Objectives: We compared the risk of stent thrombosis (ST) after drug-eluting stents (DES) versus bare-metal stents (BMS), and tested the hypothesis that the risk of DES thrombosis is related to stent length.
Background: Whether DES increase the risk of ST remains unclear. Given the very low restenosis rate after drug-eluting stenting, longer stents are frequently implanted for the same lesion length in comparison to BMS.
Methods: We included in a meta-analysis 10 randomized studies comparing DES and BMS. Overall, 5,030 patients were included (2,602 were allocated to DES and 2,428 to BMS). The risk of thrombosis after DES versus BMS was compared, and the relationship between the rate of DES thrombosis and stent length was evaluated.
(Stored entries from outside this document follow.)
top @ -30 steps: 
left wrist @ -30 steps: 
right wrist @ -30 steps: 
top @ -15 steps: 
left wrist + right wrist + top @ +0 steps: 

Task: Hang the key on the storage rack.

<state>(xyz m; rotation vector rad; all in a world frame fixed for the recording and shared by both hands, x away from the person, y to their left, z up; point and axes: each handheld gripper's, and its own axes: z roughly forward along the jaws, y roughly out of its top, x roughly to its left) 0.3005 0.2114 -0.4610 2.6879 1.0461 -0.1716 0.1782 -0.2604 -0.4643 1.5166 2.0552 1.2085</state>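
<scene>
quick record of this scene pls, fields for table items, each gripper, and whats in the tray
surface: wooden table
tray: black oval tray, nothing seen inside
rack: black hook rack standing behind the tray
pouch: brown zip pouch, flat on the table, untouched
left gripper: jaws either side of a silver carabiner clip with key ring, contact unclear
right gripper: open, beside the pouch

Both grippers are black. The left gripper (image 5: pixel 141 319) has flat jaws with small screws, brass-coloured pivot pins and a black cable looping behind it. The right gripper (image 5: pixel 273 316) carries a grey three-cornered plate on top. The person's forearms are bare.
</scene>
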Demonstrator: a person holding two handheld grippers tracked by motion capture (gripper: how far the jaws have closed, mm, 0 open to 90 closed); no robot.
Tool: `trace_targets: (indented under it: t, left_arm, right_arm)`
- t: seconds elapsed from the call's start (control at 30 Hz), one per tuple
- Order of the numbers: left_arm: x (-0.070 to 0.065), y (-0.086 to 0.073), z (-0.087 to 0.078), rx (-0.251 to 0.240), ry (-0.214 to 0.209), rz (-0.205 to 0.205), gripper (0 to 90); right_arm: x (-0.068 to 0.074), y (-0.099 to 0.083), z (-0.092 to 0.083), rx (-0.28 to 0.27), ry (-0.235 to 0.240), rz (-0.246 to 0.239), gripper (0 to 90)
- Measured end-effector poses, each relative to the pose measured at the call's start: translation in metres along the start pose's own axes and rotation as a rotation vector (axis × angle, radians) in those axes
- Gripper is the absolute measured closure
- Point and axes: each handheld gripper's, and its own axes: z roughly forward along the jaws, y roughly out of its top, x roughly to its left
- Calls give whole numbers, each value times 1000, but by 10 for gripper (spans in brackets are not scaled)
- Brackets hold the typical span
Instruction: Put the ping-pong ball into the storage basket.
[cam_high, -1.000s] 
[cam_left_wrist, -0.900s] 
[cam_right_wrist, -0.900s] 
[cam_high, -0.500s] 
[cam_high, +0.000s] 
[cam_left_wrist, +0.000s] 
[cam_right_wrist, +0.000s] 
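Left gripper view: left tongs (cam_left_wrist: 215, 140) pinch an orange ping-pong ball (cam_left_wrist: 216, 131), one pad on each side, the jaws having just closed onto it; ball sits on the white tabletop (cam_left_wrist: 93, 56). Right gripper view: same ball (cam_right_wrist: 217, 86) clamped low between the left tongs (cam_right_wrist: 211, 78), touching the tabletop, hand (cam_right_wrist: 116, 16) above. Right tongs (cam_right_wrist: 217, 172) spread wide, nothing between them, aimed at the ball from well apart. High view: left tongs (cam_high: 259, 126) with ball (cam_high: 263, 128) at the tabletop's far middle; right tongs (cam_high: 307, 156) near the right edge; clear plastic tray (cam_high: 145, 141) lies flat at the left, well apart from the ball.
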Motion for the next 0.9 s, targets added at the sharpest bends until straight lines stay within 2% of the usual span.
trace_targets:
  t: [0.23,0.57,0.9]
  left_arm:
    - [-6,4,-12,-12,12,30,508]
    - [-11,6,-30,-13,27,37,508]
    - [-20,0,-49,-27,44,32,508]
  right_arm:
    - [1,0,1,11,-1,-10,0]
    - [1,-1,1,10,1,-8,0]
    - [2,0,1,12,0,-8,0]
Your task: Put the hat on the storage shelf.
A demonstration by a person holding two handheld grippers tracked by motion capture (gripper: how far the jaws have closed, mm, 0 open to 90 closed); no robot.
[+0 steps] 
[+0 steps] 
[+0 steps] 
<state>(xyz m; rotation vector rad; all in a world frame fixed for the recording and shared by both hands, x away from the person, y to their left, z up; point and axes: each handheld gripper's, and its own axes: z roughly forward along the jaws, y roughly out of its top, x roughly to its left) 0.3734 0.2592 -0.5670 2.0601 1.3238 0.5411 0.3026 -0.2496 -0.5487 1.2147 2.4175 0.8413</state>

Results: Incidence of ST was not increased in patients receiving DES (0.58% vs. 0.54% for BMS; odds ratio: 1.05; 95% confidence interval [CI]: 0.51 to 2.15; p = 1.000). The overall rate of ST did not differ significantly between patients receiving sirolimus- or paclitaxel-eluting stents (0.57% vs. 0.58%; p = 1.000). We found a significant relation between the rate of ST and the stented length (Y = -1.455 + 0.121 X; 95% CI for beta: 0.014 to 0.227; R = 0.716; p = 0.031). In patients with DES, mean stented length was longer in those suffering ST (23.4 +/- 8.1 mm vs. 21.3 +/- 4.1 mm, p = 0.025).
Conclusions: Drug-eluting stents do not increase the risk of ST, at least under appropriate anti-platelet therapy. The risk of ST after DES implantation is related to stent length.